Story described the audit walkthrough as comparable to an ISO-type on-site review. Its purpose is to confirm that the plant staff are following through on the policies and procedures documented in the QA manual. We walked through various departments from soil to clean, including fleet vehicles. At the end of the tour, we watched as Office Manager Domenica Gomez gowned up and inserted a patient gown and towel into separate plastic bags. These were sealed and placed in a FedEx box for shipment to a third-party lab for microbiological testing. The Hygienically Clean standard requires quarterly microbial testing to maintain a plant’s certified status. This includes the Sarasota plant’s Hygienically Clean Healthcare certification. Healthcare takes up about a fifth of the plant’s total throughput.

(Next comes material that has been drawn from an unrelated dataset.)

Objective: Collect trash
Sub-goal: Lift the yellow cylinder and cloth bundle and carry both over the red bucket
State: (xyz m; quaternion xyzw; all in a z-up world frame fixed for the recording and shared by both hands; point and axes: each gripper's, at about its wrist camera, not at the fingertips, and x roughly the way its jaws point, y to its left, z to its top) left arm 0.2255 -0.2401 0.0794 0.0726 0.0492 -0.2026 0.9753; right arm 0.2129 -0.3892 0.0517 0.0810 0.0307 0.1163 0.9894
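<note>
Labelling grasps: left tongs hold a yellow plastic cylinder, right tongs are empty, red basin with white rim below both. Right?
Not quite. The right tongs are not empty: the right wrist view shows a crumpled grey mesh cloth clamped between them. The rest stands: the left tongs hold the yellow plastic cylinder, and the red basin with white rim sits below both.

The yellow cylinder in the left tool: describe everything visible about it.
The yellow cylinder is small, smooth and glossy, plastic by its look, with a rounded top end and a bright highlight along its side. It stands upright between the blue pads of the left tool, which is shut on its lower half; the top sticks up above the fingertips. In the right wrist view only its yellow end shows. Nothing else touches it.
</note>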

The quarterly textile testing – coupled with the three-year on-site audits – helps ensure that companies are complying with the QA manual. In some cases, the “book,” as Story referred to the QA manual, may look great, but the audit helps document compliance. “The book may be beautiful, but their plant may not follow their own book,” he says. “What you’ve got to do is go out and find out. … Well, do they comply? I know Alsco Uniforms will always do that.”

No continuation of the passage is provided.